Each line of the data must be written out again verbatim; no image belongs in the copy.

GIVEN DATA ▸
◆ ◆ ◆ ◆ ◆ ◆ ◆

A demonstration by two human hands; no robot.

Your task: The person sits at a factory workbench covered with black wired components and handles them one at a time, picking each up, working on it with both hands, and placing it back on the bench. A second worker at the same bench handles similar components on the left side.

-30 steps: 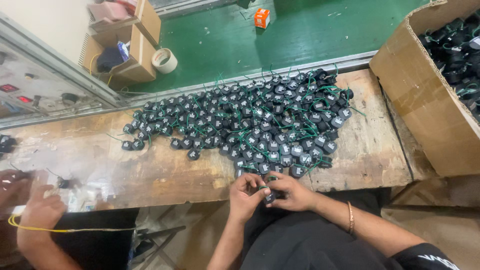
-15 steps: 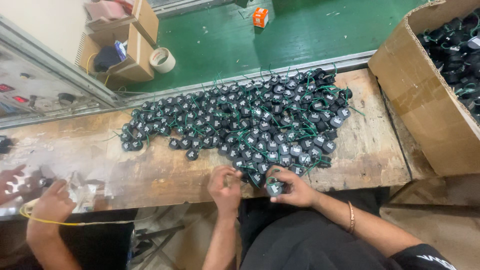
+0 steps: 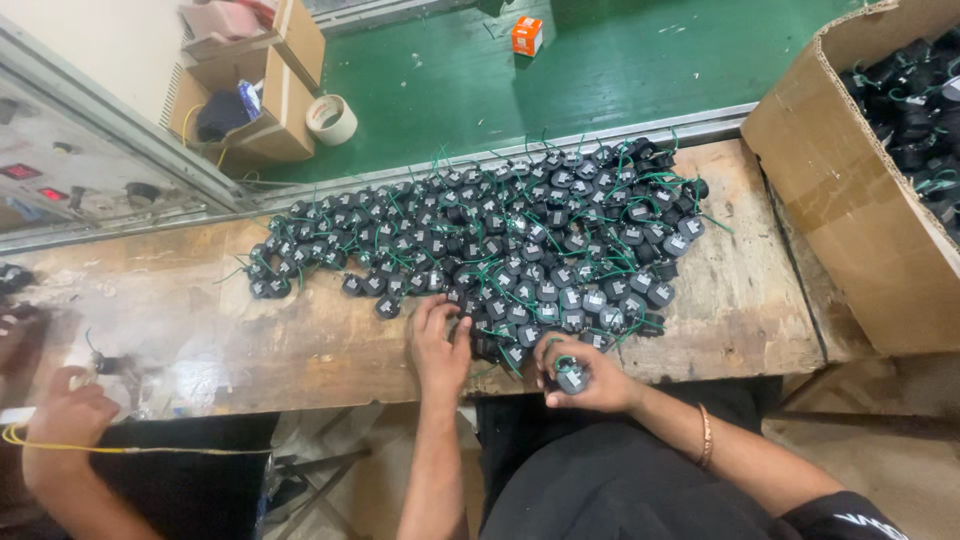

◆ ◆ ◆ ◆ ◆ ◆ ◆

SOLUTION BELOW ▸
A demonstration by two human hands; no robot.

Your task: The person sits at a factory workbench covered with black wired components and handles them one at a time, picking each up, working on it with both hands, and placing it back on the bench. A second worker at the same bench handles similar components on the left side.

-30 steps: 
-15 steps: 
+0 steps: 

Nothing more is required for this exercise.